Yeah, you know, for me, I. In my mind, this may not be specific to legal but about a third of fires don't work on whether that's in the 12 month period or not, right? But about 30% so that would mean 70% do, which is seven out of 10, and that's the minimum. So think about, if you're good at that selection process. Go into what Bill said, your numbers go way up because you're very picky. You bring in all the people. It's unanimous vote. We know the characteristics we want to have, their EQ, your numbers go up significantly, right? That's just one other thing that I think people miss a lot. And again, these are sometimes you can be a little bit uncomfortable exit interviews when somebody is leaving, whether it's of their own accord or, you know, would they be willing to share their perspective of what it's been like? What did they do well? What did they not do well? And having that somebody, yeah, he's not, you know, at the firm, an outside advisor, a trusted person, can be really, really valuable.



Jay Berkowitz:

Love it. Last question comes in from Bert,



Bill Biggs:

a j1 if you can hear me just, I love the question about interviewing for the solve it gene, or the Go, go, go instead of whoa, whoa.
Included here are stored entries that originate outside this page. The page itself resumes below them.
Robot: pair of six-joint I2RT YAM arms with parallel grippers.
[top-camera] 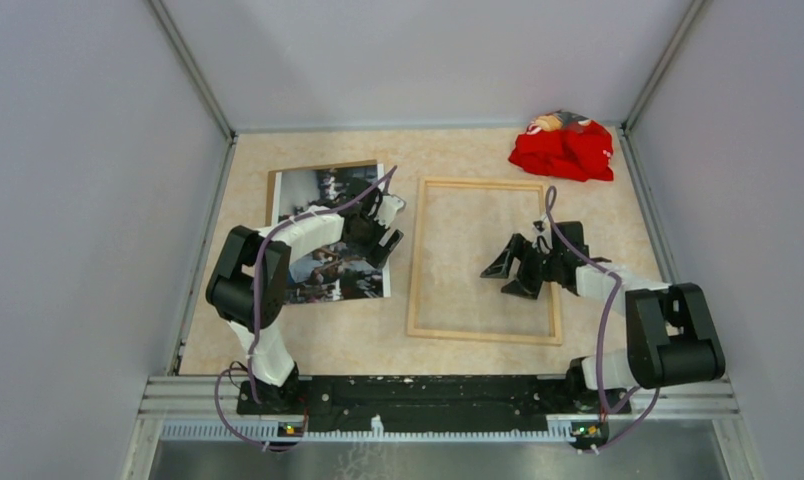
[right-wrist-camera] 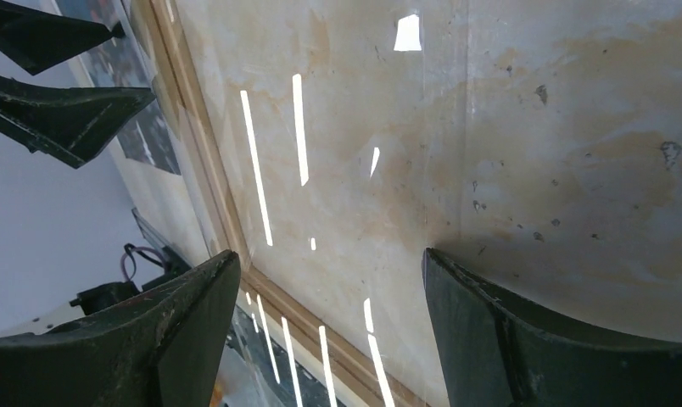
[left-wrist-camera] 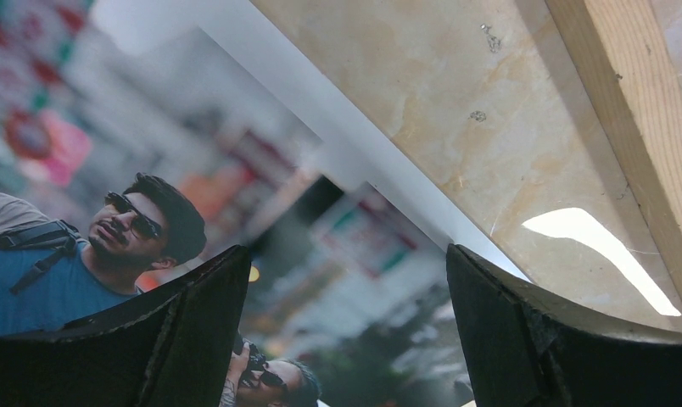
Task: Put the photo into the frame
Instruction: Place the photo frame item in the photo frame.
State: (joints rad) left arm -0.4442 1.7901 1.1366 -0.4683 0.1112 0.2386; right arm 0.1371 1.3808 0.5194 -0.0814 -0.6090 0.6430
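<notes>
Photo point(top-camera: 330, 272) face up on the worktop point(top-camera: 308, 340), just left of the frame point(top-camera: 415, 260) and not touching it, brown backing board point(top-camera: 323, 167) edge showing beneath. Left pincer point(top-camera: 386, 243) spread wide, empty, low over photo's right edge. Right pincer point(top-camera: 511, 275) likewise apart, empty, above the frame's clear pane. Crumpled red cloth point(top-camera: 563, 150) at far right corner.

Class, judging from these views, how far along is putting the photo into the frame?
Done: nothing yet; the frame lies empty beside the photo, apart. In hand: the left gripper is open over the photo's frame-side edge, the right gripper open above the frame's pane. Left: lifting the photo and laying it in the frame.
</notes>
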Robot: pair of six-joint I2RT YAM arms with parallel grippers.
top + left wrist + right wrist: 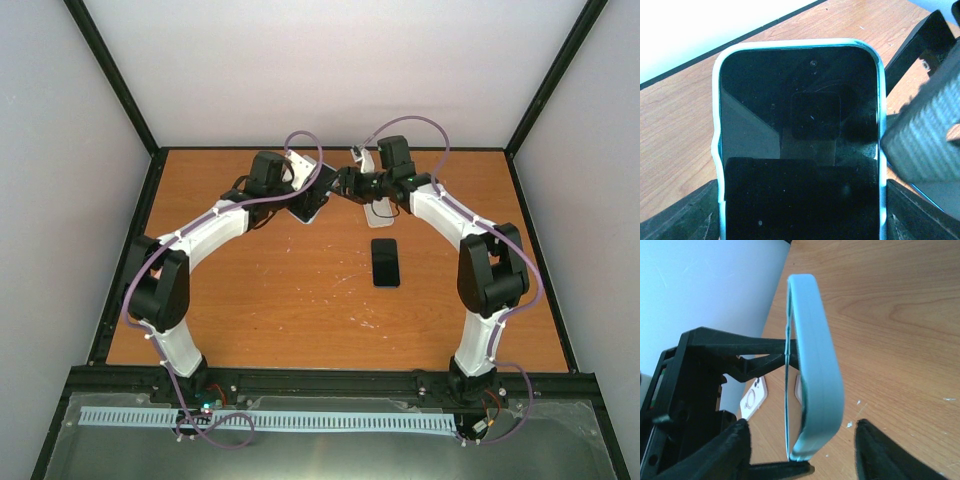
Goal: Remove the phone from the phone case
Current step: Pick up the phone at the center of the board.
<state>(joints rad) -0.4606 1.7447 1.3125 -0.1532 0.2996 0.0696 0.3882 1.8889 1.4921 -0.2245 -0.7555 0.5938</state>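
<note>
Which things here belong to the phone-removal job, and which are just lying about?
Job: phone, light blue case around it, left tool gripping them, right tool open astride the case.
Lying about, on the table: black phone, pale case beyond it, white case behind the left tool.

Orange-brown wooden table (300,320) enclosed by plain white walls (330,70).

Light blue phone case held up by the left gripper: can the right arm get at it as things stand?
Probably yes. The light blue phone case sits between the right gripper's open fingers with nothing in between. The left gripper grips it farther along, clear of that end.
</note>
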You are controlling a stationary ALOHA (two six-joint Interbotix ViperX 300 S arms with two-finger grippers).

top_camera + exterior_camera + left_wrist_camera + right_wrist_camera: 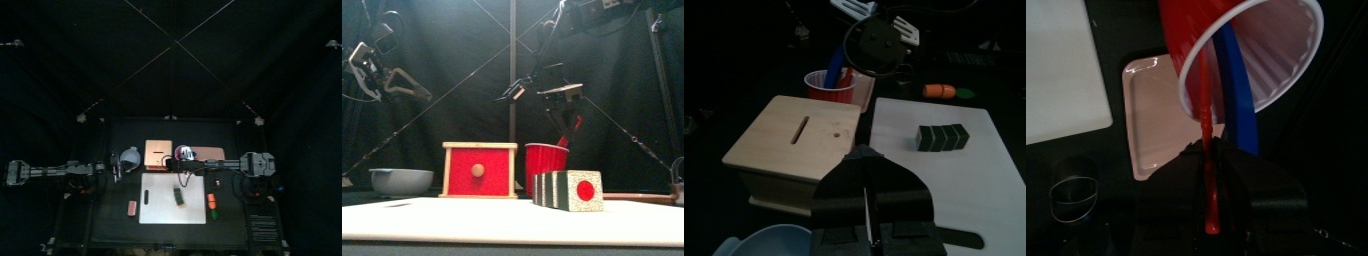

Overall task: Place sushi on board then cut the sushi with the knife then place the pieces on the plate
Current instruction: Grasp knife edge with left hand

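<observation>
Right pincer (1213, 150) on knife (1212, 200), over cup (1227, 50)

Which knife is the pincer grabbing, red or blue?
The red knife: it runs between the right pincer's jaws. The blue knife stands beside it in the red cup, outside the jaws.

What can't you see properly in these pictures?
Red knife: front view, lower end inside the red cup.
Blue-grey bowl: left wrist view, cut by the edge.
Small red thing by the white board: top view, too small to name.
Pink tray: right wrist view, partly behind the cup.
</observation>
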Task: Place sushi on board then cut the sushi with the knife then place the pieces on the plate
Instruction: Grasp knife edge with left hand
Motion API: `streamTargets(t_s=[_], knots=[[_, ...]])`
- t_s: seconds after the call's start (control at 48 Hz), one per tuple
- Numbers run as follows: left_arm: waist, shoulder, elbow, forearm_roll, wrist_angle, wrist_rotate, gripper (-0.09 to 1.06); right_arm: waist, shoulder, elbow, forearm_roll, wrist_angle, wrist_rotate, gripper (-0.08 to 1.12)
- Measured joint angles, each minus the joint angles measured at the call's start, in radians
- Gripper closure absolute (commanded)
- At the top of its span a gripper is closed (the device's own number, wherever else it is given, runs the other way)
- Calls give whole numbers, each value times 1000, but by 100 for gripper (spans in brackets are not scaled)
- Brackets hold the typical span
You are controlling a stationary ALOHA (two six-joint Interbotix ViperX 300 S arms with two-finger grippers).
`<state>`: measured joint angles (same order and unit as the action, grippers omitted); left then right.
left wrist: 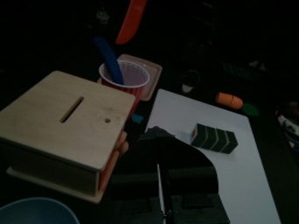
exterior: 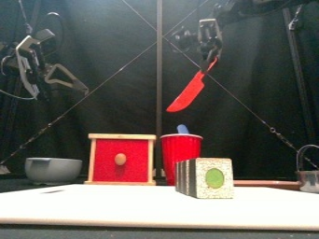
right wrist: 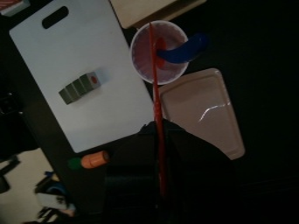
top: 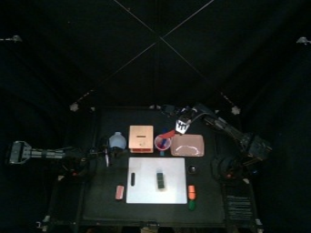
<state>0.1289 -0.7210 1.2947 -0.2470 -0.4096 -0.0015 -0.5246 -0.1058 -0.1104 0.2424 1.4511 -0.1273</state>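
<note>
The cutting board (top: 155,177) is white on the black tabletop (top: 97,177). The sushi roll (exterior: 206,177) is dark green, its end face pale with a green disc. Behind the board: a red cup (exterior: 181,157) holding a blue knife (exterior: 182,130), a pale wooden box (exterior: 122,159) with a red front, a blue-grey bowl (exterior: 52,169), a pink tray (top: 188,144). Above the board, a red knife (exterior: 189,91).

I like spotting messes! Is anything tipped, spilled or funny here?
Nothing is spilled or tipped. Only the red knife looks funny: it hangs slanted in the right gripper, above the red cup. The sushi roll sits neatly on the white board.
</note>
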Motion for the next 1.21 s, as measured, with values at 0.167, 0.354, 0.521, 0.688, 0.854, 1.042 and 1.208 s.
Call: streamTargets(t_s=[0.167,0.354,0.521,0.688,0.854,1.042,1.208], knots=[[-8,-18,-5,14,-2,2,98,126,-135,143,-83,-176,15,72],[-44,-18,-12,32,0,3,98,230,-291,374,-137,-454,123,72],[-61,-20,-20,71,-5,5,97,295,-416,586,-167,-744,153,72],[-66,-18,-43,109,-8,5,95,356,-522,810,-169,-1039,152,72],[-77,-8,-67,183,-8,5,81,377,-545,962,-184,-1212,152,72],[-118,31,-104,245,-5,0,45,393,-514,1045,-210,-1295,152,72],[-158,94,-160,230,25,0,4,439,-468,1072,-215,-1378,153,72]])
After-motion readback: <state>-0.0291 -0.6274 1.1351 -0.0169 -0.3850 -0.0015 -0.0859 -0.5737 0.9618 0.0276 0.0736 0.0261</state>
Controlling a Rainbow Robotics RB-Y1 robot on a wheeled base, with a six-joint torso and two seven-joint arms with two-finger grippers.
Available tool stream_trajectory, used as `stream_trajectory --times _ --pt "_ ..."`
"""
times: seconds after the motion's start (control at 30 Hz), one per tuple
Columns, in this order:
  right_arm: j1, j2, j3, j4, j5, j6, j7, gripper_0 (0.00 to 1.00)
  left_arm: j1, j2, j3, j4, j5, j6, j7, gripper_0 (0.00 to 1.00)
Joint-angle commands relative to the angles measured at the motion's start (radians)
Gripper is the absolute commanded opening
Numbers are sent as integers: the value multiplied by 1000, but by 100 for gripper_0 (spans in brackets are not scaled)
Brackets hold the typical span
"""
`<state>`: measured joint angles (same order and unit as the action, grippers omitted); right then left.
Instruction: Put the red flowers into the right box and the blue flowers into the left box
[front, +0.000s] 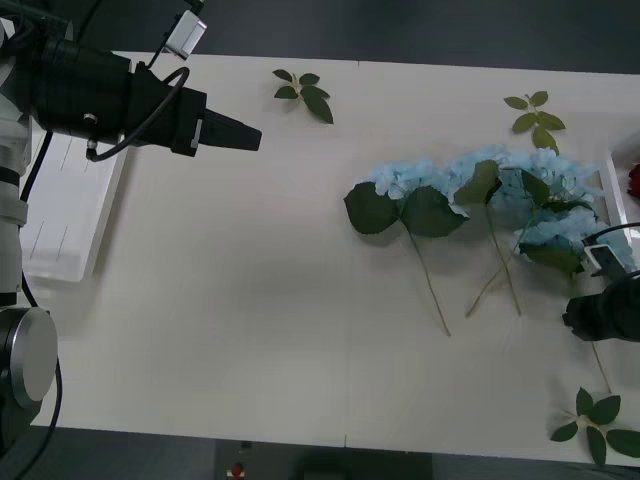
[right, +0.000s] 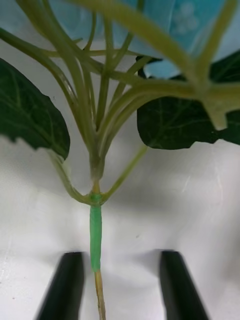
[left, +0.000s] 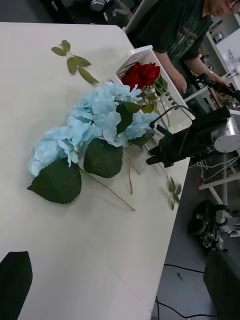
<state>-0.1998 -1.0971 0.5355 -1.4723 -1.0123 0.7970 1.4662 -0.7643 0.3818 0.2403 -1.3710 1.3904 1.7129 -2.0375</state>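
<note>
— While my right gripper (right: 120, 285) sits low at the table's (front: 250, 300) right edge, fingers apart either side of one blue stem (right: 95, 235), what do you fear?

— I judge the blue flowers (front: 480, 190) lie tangled in a row, so lifting one may drag its neighbours. Thin stem, too; it could slip as I close.

— And the rest?

— Red flowers (left: 140, 75) already lie in the right box (left: 142, 52). Left box (front: 60, 220) waits well apart, beside my raised left gripper (front: 250, 135), whose fingers are spread. Long carry.

— Any writing?

— I read none.
</note>
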Motion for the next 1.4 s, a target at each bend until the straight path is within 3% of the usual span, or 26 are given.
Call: stream_trajectory --times 0.03,0.2,0.4,0.5,0.67,0.93,1.13,1.27,1.3,1.4 --pt "-7 -10 4 -19 -9 1 5 0 -20 2 11 -13 9 -6 -35 100" --pt "-10 -10 4 -37 -20 1 5 0 -20 2 11 -13 9 -6 -35 100" --pt "-39 -41 -26 -209 -138 39 -7 0 -20 2 11 -13 9 -6 -35 100" --pt "-66 -63 -134 -322 -218 162 -17 0 -20 2 11 -13 9 -6 -35 100" --pt "-75 -47 -471 -447 -336 493 -23 0 -20 2 11 -13 9 -6 -35 100" --pt "-75 -46 -707 -448 -451 749 14 0 -20 2 11 -13 9 -6 -35 100" --pt "-79 -18 -667 -453 -744 657 37 0 -20 2 11 -13 9 -6 -35 100" --pt "-104 2 -542 -499 -914 461 79 0 -20 2 11 -13 9 -6 -35 100" --pt "-118 2 -496 -516 -940 390 108 0 51 -21 -3 15 -2 -2 -36 100" --pt "-162 2 -385 -543 -994 206 163 0 42 -23 7 30 9 -7 -46 100"
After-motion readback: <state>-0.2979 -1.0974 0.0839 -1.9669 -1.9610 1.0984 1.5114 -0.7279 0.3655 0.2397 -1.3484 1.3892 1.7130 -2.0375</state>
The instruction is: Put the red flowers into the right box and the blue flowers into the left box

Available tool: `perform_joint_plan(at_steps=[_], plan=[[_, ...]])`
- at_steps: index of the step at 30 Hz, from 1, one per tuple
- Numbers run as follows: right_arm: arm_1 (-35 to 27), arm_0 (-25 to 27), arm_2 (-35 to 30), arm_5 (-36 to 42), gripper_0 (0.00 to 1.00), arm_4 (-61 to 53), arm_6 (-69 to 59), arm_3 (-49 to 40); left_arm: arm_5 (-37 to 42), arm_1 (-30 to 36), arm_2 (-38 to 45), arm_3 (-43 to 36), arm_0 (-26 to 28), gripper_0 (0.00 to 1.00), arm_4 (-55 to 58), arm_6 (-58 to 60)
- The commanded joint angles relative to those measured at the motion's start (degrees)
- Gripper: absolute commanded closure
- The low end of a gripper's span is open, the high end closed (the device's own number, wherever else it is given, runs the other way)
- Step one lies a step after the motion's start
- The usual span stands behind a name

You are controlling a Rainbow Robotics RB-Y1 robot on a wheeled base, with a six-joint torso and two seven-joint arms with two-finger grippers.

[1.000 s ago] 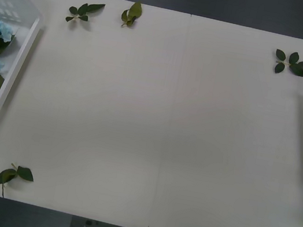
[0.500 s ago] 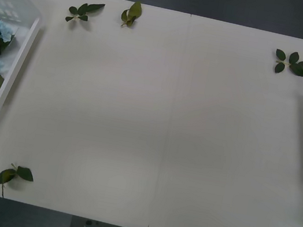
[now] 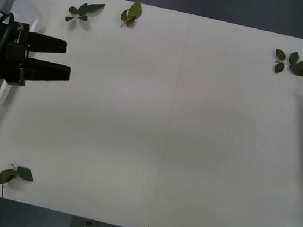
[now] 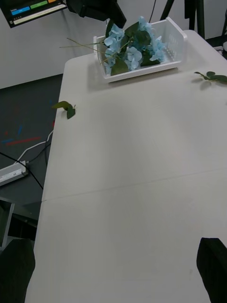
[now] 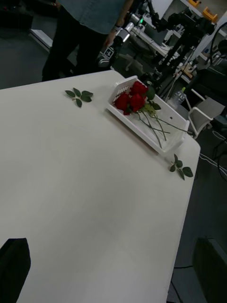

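White right box (image 5: 161, 137) holding red flowers (image 5: 132, 98), left claw (image 3: 67, 60) parted, empty.

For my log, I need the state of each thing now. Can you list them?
Red flowers: lying in the right box.
Blue flowers: lying in the left box.
Left gripper: open, empty, beside the left box.
Right gripper: open, empty.
Leaf sprigs: loose on the table.

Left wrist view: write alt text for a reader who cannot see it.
Three red flowers lie in the right box at the far end of a white table, stems trailing along it. Loose leaf sprigs lie near the box, and the left gripper's fingers are open.
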Motion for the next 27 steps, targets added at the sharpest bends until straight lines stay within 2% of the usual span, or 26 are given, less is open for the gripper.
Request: perform_joint_plan(at_steps=[1, 12, 27], plan=[[-1.2, -0.6, -1.2, 0.3, 0.00, -0.1, 0.6, -0.7, -0.4, 0.5, -2.2, -2.2, -4.0, 0.00, 0.3, 2.0], [-1.2, -0.6, -1.2, 0.3, 0.00, -0.1, 0.6, -0.7, -4.7, -2.4, -7.4, -9.5, -4.7, 0.00, -0.9, 1.9], [-1.2, -0.6, -1.2, 0.3, 0.00, -0.1, 0.6, -0.7, -4.7, -2.7, -8.5, -10.4, -4.6, 0.00, -1.3, 1.8]])
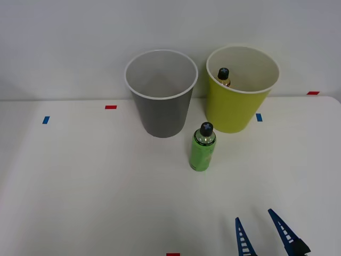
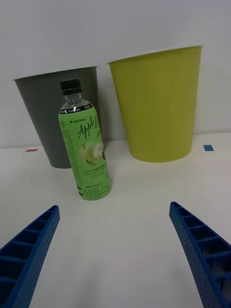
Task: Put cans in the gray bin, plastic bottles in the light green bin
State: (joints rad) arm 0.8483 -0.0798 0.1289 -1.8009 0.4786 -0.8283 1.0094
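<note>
A green plastic bottle (image 1: 202,148) (image 2: 85,144) with a black cap stands upright on the white table, just in front of the two bins. Behind it to the left is the gray bin (image 1: 161,94) (image 2: 55,118). The light green bin (image 1: 241,89) (image 2: 156,103) stands behind it to the right. Inside that bin a bottle with a black cap and amber neck (image 1: 224,77) leans against the wall. My right gripper (image 1: 262,228) (image 2: 114,255) is open near the table's front edge, short of the green bottle, with nothing between its blue fingers. No cans are in view.
Small red tape marks (image 1: 111,107) and blue tape marks (image 1: 46,120) lie on the table (image 1: 80,186). A pale wall rises right behind the bins. The table's right edge (image 1: 337,104) runs close to the light green bin.
</note>
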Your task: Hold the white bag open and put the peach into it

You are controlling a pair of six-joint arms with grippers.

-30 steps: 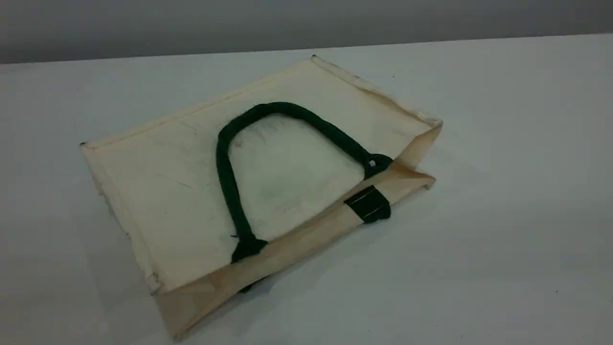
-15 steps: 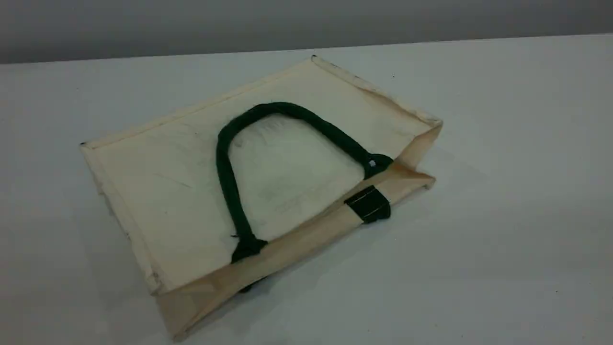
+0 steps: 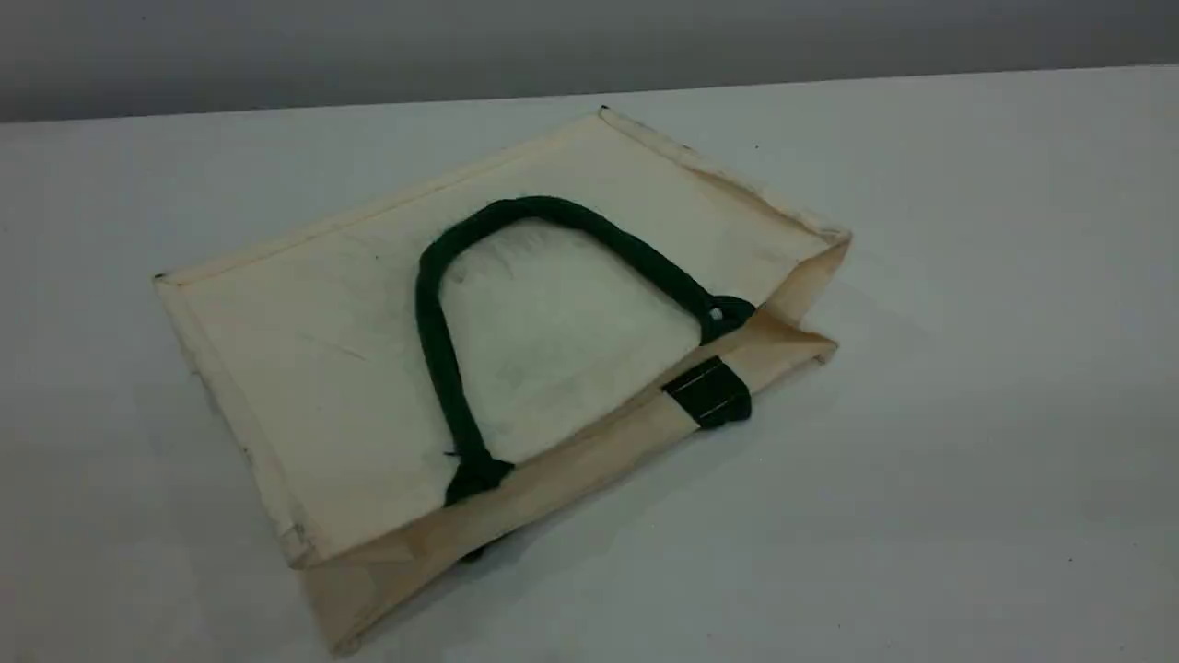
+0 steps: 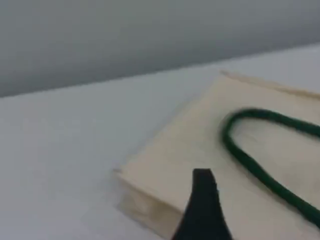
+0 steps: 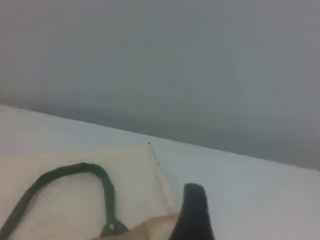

A couple of questions that I love with that is, tell me some times that you or your team or the people that you led, tell me about some times that you you solved the problem and and I'm looking for, I'm poking around to see whether or not they solved the problem without direction, whether it was they took initiative, or whether it was under the direction. You know, of another leader above them. Another thing that I that I like to ask from time to time, is, when's the last time you took a risk at work? I love that open ended question because, and I refuse to give them any details, any further clarification, just when's the last time you took a risk at work? And if they tell me that, you know, they asked the girl out then I say, you're fired, you're not hired. But I think that helps a lot to find out their risk taking, because sometimes, and you can find this on disc and predictive index, sometimes it's the people that are attractive to control oriented bosses that are the ones that will never be a solvent person, because they're too regimented, they're too they're rule followers, and they're afraid to step outside the lines because they don't want to get anything wrong.



Jay Berkowitz:

Well, guys, this was awesome, awesome, awesome. I'm sure that the people watching in the future like no no, keep going. Keep going. But I want to thank you both so much for your time and awesome, excellent input. And with that, we'll wrap this month's Webinar.



Dominic Grew:

Awesome. Thanks so much Jay for having me on Great meeting you. Dominic,



Unknown:

Thank you, Jay.



Jay Berkowitz:

Thanks so much, Bill. Thanks Dominic.